Is Literature Advancement Good?

By February 6, 2018BlogPost

Upon completion of Deborah Brandt’s piece Sponsors of Literacy, a few lines resonated with me in context to Dwayne Lowery’s situation: “Dwayne Lowery experienced profound changes in forms of union-based literacy not only between his father’s time and his but between the time he joined the union and the time he left it, twenty-odd years later. This phenomenon is what makes today’s
literacy feel so advanced and, at the same time, so destabilized” (Brandt 178). I feel as if I have already experienced literature trends change on a much more rapid level, yet still synonymous to Lowery’s phenomenon. The most immediate example I can think of is social media. Social media started out with longer posts on MySpace–which sounds ancient now–and Facebook, but has been cut down to much shorter posts. These posts come through the most popular forms of media now, being Snapchat, Instagram, and Twitter. All of the aforementioned typically range from one sentence posts to a maximum of a few lines. When I was still in my childhood, I never read any literature that was so limited in word count, but things have advanced at a rapid pace. Now, this may not be as detrimental to me as it was for Lowery in his case, but the absurdity that I have already seen such a quick change in literacy is stunning to me.
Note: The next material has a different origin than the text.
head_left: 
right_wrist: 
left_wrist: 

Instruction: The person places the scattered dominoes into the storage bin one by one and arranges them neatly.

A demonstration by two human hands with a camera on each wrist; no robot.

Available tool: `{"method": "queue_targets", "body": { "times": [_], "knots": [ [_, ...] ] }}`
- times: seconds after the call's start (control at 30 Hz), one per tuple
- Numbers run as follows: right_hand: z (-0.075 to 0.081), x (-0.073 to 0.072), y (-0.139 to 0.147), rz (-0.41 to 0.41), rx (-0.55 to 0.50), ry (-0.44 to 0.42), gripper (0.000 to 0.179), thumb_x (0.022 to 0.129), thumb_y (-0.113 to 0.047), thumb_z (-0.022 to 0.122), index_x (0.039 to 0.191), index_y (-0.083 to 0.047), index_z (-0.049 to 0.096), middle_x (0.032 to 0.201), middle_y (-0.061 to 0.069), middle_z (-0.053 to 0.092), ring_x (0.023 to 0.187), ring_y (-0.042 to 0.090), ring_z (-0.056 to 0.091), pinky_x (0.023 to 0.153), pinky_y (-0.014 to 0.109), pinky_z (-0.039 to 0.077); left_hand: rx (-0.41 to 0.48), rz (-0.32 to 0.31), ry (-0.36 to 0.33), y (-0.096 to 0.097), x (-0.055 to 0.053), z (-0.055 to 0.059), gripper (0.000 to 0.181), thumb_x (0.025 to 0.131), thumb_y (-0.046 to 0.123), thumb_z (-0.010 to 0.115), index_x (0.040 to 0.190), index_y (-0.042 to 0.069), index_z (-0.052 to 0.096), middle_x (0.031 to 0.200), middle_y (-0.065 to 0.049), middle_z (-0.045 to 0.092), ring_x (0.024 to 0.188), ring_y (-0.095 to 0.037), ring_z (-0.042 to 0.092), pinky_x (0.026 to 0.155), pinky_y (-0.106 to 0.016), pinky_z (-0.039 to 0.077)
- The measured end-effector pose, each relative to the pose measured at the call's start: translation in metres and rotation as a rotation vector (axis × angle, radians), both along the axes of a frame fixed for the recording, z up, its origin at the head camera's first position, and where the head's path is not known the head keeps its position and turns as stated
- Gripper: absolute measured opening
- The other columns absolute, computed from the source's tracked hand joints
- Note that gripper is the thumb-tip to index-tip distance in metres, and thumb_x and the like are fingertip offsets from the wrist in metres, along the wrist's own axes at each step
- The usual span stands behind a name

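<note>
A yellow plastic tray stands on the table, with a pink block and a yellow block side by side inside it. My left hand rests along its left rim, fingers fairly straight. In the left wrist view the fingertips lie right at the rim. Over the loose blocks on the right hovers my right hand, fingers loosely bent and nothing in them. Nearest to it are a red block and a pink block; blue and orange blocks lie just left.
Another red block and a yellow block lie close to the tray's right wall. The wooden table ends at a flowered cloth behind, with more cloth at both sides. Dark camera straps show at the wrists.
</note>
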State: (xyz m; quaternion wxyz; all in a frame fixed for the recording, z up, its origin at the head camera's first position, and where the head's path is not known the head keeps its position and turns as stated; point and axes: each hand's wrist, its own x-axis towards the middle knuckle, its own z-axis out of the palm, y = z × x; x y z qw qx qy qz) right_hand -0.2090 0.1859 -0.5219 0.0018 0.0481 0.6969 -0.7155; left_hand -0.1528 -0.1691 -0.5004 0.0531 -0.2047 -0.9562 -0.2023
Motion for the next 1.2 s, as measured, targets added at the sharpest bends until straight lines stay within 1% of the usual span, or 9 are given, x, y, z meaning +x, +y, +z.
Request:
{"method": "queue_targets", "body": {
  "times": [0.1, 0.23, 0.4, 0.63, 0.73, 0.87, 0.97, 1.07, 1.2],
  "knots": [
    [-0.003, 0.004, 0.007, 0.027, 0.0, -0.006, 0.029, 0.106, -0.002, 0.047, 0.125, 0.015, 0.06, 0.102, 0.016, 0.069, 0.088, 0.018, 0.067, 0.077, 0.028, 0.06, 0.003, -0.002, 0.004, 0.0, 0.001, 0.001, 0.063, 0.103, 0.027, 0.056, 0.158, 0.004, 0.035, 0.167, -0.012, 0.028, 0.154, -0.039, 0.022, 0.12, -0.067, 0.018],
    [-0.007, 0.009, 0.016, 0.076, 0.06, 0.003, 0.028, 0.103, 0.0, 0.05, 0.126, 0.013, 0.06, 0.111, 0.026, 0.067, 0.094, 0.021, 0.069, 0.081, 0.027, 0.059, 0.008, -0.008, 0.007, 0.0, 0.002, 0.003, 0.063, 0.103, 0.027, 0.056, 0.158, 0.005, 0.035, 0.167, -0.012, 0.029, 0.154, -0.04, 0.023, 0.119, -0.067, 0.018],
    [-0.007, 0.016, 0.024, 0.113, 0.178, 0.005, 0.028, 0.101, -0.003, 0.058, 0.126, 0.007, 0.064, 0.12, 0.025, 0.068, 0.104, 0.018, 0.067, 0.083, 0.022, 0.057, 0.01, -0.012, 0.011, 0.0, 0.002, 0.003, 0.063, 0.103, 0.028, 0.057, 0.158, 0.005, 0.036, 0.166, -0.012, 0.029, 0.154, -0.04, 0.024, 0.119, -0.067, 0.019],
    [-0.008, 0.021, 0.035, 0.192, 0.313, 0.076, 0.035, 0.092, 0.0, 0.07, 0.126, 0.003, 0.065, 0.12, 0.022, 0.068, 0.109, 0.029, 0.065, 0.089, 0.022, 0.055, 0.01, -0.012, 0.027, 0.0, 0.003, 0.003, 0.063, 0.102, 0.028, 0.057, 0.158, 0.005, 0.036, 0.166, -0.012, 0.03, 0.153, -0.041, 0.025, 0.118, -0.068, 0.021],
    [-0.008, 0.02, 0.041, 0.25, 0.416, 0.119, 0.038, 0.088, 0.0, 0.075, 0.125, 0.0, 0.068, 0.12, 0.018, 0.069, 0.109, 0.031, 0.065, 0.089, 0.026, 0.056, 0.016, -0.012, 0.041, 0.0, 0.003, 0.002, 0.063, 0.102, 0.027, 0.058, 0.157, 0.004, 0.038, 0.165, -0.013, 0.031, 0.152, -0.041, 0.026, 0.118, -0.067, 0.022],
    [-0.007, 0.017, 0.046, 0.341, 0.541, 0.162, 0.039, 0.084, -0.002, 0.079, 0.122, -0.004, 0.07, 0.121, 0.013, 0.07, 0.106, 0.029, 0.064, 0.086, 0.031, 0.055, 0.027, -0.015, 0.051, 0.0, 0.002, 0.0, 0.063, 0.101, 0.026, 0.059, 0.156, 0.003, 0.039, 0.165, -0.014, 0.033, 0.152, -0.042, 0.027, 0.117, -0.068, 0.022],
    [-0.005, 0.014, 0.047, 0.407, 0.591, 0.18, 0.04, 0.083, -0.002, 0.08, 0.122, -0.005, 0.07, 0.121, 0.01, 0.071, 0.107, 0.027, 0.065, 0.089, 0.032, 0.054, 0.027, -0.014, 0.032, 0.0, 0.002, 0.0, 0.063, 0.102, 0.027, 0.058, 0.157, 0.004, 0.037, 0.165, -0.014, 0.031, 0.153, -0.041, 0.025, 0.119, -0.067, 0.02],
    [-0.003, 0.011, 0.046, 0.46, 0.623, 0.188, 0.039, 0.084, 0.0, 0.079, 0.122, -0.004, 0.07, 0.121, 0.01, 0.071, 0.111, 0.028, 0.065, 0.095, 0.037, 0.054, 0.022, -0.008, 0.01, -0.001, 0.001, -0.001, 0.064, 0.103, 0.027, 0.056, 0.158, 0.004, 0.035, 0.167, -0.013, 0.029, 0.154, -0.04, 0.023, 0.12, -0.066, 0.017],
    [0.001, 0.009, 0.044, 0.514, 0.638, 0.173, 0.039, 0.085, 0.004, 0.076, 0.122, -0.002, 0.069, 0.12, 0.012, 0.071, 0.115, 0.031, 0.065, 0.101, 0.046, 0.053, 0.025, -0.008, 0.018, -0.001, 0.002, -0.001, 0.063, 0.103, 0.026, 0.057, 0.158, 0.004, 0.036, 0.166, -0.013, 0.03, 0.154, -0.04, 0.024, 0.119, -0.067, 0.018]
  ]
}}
And who knows, this trend of rapid literature advancement may be beneficial to society, or it could destabilize things even more, such as in Lowery’s condition.

 

Works Cited

Brandt, Deborah. “Sponsors of Literacy.” College Composition and Communication, vol. 49, no. 2, 1998, pp. 165–185. JSTOR, JSTOR, www.jstor.org/stable/358929.

One Comment

  • Kate Fabsik says:

    I find that the change in literacy on social media platforms is really interesting, and as you’ve stated, occurring at a rapid pace. There are so many sites who have transformed themselves into more short-form versions of what they used to be. Facebook, for example, while always having been popular for short posts and simply informing people of minor occurrences, has become barren in terms of long posts. While once there would have been long-form posts informing family members and other’s in one’s community about updates, now such posts are circulated and popularized less often. I have noticed this difference as well, though I think that although Twitter has capitalized on the short-form method gaining popularity, it has also allowed for longer posts on its site. In the end, I wonder what it will mean, if long-form sites will make a comeback, and if they do, how long it will be until then.